Should Congress, however, decide that it desires to alter or modify the terms of the merger, it may do so, but, in legal effect, it would amount only to a counter proposal and be subject to acceptance or rejection by the utilities involved.

Should the Utilities take the position that such legislation is confiscatory of their properties or rights, that they were denied due process of law, or that any of their constitutional rights had been invaded, they would unquestionably be. entitled to seek relief in the courts that such rights may be determined.

Yours very truly,

WILLIAM W. BRIDE, Corporation Counsel, District of Columbia.

I understood that the committee wished to hear next from Mr. Ham; I was so informed when I came back at noon to-day.

TESTIMONY OF MR. WILLIAM F. HAM, PRESIDENT WASHINGTON RAILWAY & ELECTRIC CO.

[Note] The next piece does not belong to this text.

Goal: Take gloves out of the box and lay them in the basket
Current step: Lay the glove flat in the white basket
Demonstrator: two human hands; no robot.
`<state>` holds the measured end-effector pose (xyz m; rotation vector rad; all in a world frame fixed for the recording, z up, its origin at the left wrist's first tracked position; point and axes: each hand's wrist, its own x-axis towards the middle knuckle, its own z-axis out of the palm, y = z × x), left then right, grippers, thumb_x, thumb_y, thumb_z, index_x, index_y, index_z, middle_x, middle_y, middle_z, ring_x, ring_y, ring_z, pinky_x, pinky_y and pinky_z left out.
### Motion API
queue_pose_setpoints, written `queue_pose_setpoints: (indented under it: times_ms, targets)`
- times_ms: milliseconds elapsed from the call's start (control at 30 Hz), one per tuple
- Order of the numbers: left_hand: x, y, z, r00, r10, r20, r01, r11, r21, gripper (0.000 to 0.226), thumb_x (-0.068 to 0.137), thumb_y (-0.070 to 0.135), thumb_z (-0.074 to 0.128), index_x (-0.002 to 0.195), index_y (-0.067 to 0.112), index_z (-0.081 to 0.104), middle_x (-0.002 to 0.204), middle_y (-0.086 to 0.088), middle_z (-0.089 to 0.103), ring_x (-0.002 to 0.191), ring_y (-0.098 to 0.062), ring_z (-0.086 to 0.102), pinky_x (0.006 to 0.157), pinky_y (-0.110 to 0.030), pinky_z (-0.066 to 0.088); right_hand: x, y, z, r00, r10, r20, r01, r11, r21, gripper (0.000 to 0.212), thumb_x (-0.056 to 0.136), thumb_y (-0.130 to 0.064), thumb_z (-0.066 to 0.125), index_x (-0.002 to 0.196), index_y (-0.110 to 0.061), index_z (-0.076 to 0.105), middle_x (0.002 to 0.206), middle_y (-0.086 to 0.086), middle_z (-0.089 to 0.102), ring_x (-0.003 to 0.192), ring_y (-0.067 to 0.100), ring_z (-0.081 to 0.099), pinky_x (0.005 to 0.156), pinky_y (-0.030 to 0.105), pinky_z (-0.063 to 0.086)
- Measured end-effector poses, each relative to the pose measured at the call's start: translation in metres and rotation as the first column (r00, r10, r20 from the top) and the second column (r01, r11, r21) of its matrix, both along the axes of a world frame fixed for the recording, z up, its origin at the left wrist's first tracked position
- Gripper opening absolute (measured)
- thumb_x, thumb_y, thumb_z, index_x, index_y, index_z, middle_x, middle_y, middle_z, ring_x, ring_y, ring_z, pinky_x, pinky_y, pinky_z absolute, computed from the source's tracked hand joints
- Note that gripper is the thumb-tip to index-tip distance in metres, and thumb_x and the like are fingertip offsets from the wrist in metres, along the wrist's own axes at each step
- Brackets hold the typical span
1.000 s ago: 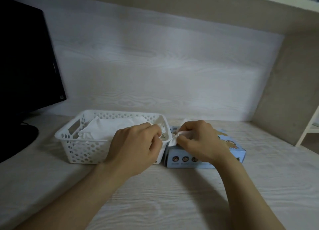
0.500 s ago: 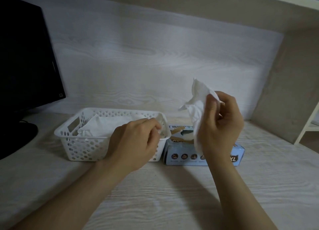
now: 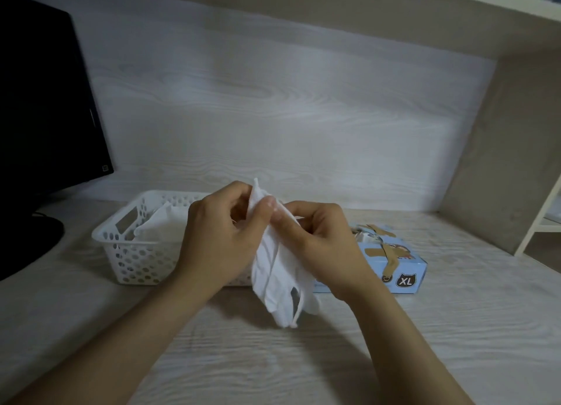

(The witness was duly sworn by the chairman.)

The CHAIRMAN. State your

full name.

Mr. HAM. William F. Ham. Mr. Chairman, I will not go into a lengthy discussion. The general subject of merger, it seems to me, has been very fully covered by Mr. Hanna in his statement. I will confine myself more particulerly to those matters which refer par

ticularly to the Washintgon Railway & Electric Co., one of the parties to this agreement.

I wish to say, gentlemen, that I have been connected with the Washington Railway & Electric Co. since 1899; have occupied the positions of comptroller, treasurer, vice president, and, for the last 10 years, that of president. In that length of time I have had an opportunity to not only see the growth and development of the company, but perhaps have realized more than the ordinary person the tremendous advantages that have come to the public through the merger of the number of companies which are now included in the Washington Railway & Electric Co. system. That merger took place by the purchase of stock of these various companies, some ten or twelve in number, in or about 1899, under the ownership of what was the Washington Traction & Electric Co. That company went into receivership, and in 1902 an act of Congress was passed which permitted the consolidation of these companies into the Washington Railway & Electric. Co.

It seems to me that one who has followed the development of the city since 1900 or 1899 must realize what a tremendous factor this consolidation has been in the development of the city in the improvement of traffic conditions, in the upbuilding of real estate values. If we were to think of going back to the conditions that existed at that time, with 8 or 10 small railroad companies and 2 separate light companies, I think we would realize fully the advantages that come from the consolidation, and, as I will touch upon later, it seems to me that we could well expect similar good results from this merger of the three existing transportation companies within the city. We are apt frequently to take a short view of things rather than looking any considerable distance in the future; and if a merger that took place nearly thirty years ago has done this very valuable thing for the upbuilding of the city I believe that 30 years hence the people will realize that this merger has been equally important in bringing about a proper development of the city and of its transportation facilities. Surely for the last 15 years there has been manifested in every way a great desire for merger. This has been evidenced by the actions of various civic bodies and the public press and here in Congress as well. It has gone to such an extent that because of the failure of the companies to merge Congress has considered the passage of legislation that would require a merger and penalized the companies for failure to merge.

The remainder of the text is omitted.